The Wall Street Journal reports: A Turkish court sentenced Wall Street Journal reporter Ayla Albayrak to two years and one month in prison Tuesday, declaring her guilty of engaging in terrorist propaganda in support of a banned Kurdish separatist organization through one of her Journal articles.

The conviction of Ms. Albayrak, who is currently in New York, highlights the increasing targeting of journalists in Turkey, where President Recep Tayyip Erdogan’s government has gained attention for deteriorating media freedoms.

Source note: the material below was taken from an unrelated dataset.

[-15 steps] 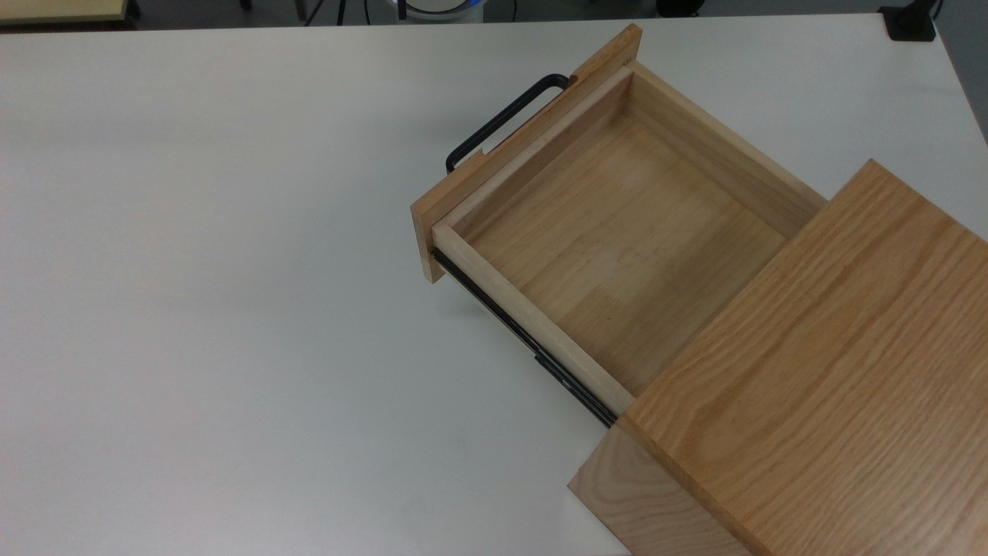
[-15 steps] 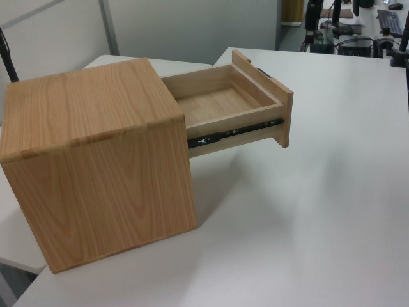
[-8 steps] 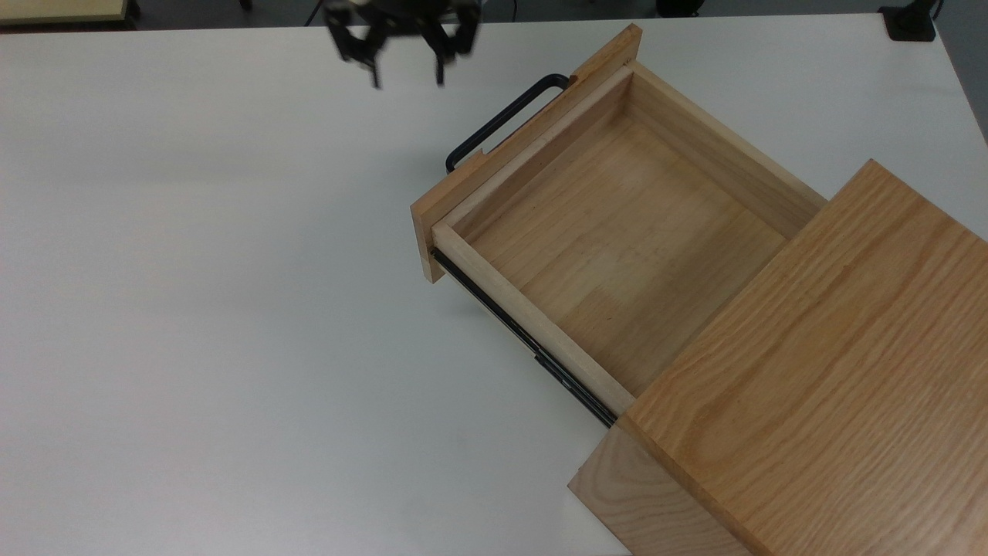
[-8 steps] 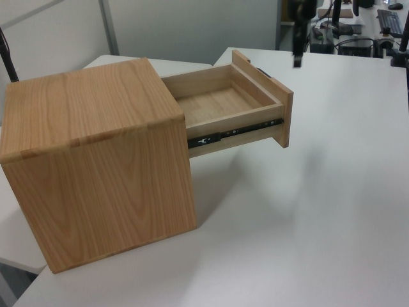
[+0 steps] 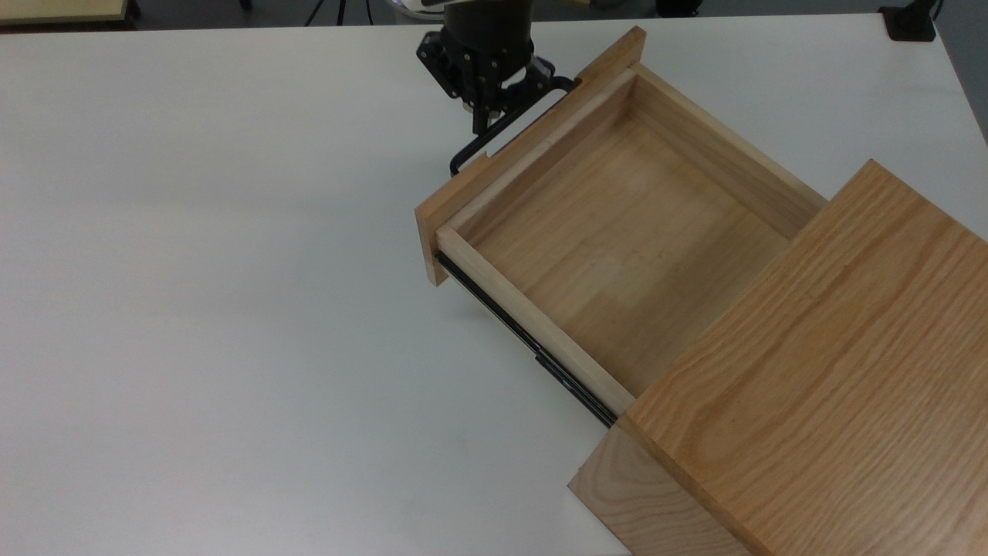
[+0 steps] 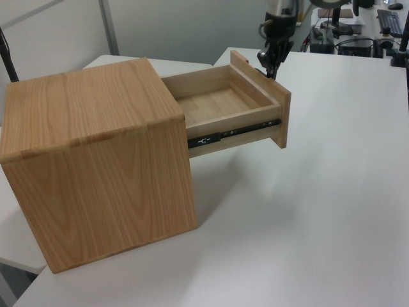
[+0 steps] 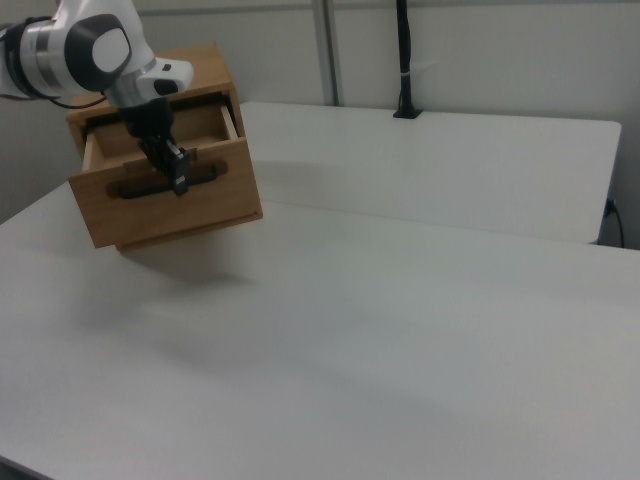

“This was an unfounded criminal charge and wildly inappropriate conviction that wrongly singled out a balanced Wall Street Journal report,” said Wall Street Journal Editor in Chief Gerard Baker. “The sole purpose of the article was to provide objective and independent reporting on events in Turkey, and it succeeded.”

Ms. Albayrak plans to appeal the decision.

“Given the current climate in Turkey, this appalling decision shouldn’t have come as a surprise to me, but it did,” said Ms. Albayrak.

Turkish legal actions against Ms. Albayrak began after the publication on Aug. 19, 2015, on the Journal’s website of her article “Urban Warfare Escalates in Turkey’s Kurdish-Majority Southeast.” The story and an accompanying video reported on the state of a conflict in Silopi, Turkey, between Turkish security forces and the outlawed Kurdistan Workers’ Party, or PKK. It included interviews with the local mayor and residents, a Turkish government official, as well as a representative of an organization Turkey says is the youth unit of the PKK. [Continue reading…]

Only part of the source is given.